# HOW TO COMPLETE THIS TASK
Exactly the lines below from the one with "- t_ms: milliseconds" up to and including the one with "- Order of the" make up the answer, with nothing else added.

######

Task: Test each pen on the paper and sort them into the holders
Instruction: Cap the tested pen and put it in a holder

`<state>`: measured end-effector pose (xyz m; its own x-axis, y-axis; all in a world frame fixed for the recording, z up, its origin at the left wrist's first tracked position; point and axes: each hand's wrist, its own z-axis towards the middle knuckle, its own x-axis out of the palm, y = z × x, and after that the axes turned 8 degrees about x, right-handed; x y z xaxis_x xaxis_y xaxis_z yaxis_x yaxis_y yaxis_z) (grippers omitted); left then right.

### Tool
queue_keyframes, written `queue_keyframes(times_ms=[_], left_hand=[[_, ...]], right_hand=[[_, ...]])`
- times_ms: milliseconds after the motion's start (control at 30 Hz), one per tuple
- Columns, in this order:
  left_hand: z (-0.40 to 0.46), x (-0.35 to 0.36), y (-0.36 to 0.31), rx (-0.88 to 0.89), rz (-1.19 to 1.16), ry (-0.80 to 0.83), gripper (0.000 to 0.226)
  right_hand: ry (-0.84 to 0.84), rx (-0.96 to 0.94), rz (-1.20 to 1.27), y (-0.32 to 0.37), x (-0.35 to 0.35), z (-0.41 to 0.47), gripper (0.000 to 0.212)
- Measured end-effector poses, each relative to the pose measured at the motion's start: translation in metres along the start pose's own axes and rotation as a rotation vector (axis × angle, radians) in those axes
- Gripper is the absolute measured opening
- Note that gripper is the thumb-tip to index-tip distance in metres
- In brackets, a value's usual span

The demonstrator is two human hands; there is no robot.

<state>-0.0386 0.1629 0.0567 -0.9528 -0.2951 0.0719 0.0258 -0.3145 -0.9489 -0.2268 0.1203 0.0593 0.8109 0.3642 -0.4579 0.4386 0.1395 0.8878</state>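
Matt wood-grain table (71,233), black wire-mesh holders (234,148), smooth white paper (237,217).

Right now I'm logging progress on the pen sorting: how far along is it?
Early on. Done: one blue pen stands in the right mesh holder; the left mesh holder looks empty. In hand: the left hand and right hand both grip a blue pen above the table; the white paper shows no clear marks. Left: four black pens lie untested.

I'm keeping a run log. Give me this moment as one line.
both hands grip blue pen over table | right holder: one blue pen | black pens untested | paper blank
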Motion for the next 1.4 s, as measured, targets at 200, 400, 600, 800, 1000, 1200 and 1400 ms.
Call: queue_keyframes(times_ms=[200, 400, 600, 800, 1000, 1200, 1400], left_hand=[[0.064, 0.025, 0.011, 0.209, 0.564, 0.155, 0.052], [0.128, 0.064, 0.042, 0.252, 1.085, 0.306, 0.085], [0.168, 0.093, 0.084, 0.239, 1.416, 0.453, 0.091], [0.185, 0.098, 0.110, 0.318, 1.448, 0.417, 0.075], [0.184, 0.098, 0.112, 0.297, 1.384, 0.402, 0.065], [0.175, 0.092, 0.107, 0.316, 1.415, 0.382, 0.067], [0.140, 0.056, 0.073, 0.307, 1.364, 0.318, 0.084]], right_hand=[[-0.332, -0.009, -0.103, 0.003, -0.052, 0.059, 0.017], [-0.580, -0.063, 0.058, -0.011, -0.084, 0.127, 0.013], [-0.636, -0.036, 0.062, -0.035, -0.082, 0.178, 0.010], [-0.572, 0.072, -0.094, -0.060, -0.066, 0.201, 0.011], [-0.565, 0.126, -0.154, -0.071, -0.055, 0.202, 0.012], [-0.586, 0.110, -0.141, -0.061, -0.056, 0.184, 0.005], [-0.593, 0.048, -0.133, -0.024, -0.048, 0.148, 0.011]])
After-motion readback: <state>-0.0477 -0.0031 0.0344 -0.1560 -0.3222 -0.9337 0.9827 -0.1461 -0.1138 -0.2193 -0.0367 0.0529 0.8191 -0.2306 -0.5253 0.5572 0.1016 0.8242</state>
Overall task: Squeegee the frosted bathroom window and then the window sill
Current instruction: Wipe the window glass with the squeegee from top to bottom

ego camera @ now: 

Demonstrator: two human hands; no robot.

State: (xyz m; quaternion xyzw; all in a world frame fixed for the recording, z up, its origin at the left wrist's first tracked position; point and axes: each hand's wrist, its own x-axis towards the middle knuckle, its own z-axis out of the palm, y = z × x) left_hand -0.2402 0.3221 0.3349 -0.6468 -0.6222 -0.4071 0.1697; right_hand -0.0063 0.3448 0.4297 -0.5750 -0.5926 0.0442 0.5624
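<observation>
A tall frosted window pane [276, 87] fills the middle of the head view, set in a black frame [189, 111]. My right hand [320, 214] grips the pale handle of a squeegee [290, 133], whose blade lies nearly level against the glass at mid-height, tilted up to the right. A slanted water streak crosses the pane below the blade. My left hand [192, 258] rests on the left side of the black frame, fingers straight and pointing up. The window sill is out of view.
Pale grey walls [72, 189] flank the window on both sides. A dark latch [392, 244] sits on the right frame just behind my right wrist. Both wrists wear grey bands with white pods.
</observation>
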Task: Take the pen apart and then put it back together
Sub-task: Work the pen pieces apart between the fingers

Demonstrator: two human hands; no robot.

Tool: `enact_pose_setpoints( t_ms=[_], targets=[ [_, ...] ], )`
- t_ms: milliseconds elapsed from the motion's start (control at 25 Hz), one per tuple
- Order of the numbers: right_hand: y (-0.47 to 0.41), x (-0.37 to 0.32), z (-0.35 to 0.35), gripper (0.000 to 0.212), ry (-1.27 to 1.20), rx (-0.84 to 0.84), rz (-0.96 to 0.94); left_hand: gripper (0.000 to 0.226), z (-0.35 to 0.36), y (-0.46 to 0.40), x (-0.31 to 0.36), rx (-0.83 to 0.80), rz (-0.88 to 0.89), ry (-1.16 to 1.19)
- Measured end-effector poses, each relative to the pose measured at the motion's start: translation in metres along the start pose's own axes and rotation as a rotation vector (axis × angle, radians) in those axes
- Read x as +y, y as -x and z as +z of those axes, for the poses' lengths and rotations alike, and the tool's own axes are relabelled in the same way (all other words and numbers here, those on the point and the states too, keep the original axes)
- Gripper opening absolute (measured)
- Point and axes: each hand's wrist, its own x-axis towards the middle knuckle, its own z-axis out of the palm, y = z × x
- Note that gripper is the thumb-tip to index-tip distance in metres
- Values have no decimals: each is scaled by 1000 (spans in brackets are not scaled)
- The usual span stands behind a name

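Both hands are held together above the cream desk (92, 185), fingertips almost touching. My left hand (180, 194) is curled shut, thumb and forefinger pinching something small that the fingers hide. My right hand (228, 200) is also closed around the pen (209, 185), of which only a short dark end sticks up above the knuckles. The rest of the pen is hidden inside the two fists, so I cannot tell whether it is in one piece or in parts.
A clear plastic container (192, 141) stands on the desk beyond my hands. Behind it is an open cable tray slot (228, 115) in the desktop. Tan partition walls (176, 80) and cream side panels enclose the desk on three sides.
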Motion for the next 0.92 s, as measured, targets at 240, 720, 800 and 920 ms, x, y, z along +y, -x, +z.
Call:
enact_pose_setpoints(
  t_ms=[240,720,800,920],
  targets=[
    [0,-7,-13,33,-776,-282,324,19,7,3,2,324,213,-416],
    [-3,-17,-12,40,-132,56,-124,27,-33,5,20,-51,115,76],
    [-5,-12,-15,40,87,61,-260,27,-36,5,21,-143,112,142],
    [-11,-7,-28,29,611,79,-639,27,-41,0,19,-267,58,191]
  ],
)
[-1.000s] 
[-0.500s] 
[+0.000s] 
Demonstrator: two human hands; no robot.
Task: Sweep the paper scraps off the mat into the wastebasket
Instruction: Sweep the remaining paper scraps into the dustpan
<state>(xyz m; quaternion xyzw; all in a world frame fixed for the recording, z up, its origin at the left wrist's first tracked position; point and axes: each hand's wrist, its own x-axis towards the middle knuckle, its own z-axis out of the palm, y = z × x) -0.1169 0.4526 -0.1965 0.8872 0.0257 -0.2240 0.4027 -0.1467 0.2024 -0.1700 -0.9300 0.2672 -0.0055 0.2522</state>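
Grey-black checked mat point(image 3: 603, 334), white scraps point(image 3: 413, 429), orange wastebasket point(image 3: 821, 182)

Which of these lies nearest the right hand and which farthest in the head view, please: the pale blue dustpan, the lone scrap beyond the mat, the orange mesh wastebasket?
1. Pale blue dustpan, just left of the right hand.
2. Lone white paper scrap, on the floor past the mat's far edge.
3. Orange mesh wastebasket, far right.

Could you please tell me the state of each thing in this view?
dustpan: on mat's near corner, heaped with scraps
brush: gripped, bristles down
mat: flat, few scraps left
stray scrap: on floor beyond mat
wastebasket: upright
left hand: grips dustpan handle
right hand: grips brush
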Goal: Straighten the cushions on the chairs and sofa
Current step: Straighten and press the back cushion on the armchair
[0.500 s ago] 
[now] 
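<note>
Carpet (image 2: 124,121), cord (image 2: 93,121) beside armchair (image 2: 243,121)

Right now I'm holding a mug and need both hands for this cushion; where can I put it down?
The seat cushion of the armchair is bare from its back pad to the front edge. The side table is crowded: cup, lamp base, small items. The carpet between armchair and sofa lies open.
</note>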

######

# SOLUTION
- t_ms: milliseconds elapsed from the motion's start (control at 25 Hz), one per tuple
- Order of the numbers: right_hand: y (-0.47 to 0.41), x (-0.37 to 0.32), z (-0.35 to 0.35), gripper (0.000 to 0.212), ry (-1.27 to 1.20), rx (-0.84 to 0.84), rz (-0.96 to 0.94); left_hand: gripper (0.000 to 0.226), z (-0.35 to 0.36), y (-0.46 to 0.40), x (-0.31 to 0.36), rx (-0.83 to 0.80), rz (-0.88 to 0.89), ry (-1.16 to 1.19)

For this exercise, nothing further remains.